IBM is acquiring Blade Network Technologies, an Ethernet switch vendor that specializes in blade-server switching for the data center and supports both IBM’s and HP’s blade centers. The move seems targeted at closing a gap between IBM’s data center strategy and Cisco’s UCS, which includes blade switching. The deal gets IBM back into at least the enterprise part of networking, after having sold its networking business to (of all people) Cisco.
But so far it’s a narrow return. IBM didn’t announce any deal to buy a broader-based provider like Brocade, Juniper, F5, or Extreme, all of whom make more general and larger Ethernet products. It didn’t make any attempt to acquire carrier-grade Ethernet switches either, although it might later.
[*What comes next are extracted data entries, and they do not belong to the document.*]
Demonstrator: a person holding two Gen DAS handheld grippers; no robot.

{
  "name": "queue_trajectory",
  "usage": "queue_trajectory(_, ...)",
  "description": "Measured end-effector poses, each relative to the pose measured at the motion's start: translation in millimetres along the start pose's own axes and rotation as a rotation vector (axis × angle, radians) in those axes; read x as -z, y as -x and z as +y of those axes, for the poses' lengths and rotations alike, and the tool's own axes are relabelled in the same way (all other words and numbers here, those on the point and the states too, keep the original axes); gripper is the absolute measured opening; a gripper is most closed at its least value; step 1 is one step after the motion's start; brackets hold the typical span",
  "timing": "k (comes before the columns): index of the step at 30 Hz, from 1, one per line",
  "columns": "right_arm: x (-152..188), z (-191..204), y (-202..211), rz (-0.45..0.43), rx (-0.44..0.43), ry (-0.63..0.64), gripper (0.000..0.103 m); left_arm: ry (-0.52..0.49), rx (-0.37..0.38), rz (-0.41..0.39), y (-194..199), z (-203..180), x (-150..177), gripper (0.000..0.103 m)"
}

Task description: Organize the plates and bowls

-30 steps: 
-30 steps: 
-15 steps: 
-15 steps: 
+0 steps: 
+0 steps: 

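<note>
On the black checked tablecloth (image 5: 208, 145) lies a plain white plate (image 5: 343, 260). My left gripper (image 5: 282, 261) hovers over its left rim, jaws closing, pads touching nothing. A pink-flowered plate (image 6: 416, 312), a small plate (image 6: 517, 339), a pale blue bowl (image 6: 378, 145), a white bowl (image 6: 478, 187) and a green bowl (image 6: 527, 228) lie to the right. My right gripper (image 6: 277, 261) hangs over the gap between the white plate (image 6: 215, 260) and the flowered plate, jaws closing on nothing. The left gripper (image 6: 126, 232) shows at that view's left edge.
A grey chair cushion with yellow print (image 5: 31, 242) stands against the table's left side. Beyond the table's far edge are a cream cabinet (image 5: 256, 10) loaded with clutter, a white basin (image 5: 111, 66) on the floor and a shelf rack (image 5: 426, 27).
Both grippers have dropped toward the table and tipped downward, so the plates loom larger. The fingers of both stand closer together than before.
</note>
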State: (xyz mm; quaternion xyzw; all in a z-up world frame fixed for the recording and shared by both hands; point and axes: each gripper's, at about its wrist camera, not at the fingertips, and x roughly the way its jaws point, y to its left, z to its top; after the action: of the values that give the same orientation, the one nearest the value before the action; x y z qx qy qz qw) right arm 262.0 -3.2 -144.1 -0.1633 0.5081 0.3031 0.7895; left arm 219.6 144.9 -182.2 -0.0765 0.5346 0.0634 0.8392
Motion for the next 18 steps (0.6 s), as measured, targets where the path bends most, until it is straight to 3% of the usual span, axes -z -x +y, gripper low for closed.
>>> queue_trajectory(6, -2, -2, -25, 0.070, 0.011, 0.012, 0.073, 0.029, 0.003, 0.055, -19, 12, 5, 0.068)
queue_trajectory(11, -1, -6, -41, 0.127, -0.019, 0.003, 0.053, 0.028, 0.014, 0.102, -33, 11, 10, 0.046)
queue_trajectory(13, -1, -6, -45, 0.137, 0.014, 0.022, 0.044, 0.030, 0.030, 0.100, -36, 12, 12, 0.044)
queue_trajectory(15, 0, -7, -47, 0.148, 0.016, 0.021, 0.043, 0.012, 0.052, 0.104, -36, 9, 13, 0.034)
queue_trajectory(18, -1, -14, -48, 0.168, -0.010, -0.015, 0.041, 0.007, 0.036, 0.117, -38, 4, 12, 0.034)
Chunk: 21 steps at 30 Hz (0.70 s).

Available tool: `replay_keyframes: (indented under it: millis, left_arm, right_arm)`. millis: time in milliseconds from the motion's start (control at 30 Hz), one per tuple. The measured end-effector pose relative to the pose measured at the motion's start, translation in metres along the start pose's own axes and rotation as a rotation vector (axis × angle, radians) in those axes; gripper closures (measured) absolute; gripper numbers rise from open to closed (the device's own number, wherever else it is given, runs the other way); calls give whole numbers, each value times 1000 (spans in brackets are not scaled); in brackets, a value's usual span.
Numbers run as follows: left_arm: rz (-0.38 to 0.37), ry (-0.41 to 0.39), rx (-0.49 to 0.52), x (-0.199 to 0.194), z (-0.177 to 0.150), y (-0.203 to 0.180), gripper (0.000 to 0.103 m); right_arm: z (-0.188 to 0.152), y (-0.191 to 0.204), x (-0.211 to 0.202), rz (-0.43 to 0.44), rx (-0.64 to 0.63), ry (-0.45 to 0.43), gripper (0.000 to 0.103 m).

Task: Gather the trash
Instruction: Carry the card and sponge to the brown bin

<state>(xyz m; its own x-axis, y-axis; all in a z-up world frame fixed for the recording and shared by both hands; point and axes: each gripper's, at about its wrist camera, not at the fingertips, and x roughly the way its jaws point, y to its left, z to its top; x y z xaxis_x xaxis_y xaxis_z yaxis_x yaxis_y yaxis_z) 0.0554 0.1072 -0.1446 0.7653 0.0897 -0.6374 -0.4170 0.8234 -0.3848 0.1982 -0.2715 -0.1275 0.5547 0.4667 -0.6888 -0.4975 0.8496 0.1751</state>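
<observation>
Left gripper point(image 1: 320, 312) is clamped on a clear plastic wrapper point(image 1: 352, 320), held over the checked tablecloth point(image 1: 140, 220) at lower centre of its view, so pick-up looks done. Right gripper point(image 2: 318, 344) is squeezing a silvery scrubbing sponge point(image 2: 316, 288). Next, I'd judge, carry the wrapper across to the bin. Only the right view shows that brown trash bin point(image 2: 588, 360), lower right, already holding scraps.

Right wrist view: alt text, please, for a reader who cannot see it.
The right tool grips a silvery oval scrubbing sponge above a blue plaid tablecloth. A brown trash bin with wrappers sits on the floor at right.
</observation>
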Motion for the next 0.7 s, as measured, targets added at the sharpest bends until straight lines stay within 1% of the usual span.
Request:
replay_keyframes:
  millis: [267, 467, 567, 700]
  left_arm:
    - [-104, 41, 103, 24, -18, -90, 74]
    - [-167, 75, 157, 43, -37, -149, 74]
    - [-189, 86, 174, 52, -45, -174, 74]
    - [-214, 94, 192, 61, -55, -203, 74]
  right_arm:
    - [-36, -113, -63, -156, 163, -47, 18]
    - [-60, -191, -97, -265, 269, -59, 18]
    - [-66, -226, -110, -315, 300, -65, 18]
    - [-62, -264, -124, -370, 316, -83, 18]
IBM is an IT kingpin, perhaps the greatest IT player the world has ever known. IBM knows data center networks are important to the future of IT, and how important cloud networking is as well. It would clearly prefer to have a series of partnerships with benign network industry players and focus on their own expertise, but the problem is that competitors like HP, Cisco, and perhaps Oracle are threatening to widen the IT space to envelop at least some of networking.
IBM doesn’t want to be caught without an asset that suddenly becomes a competitive focus, so it moves. Once movement starts, it becomes hard to say how far it will go, how much of networking might become a target of IT acquisition.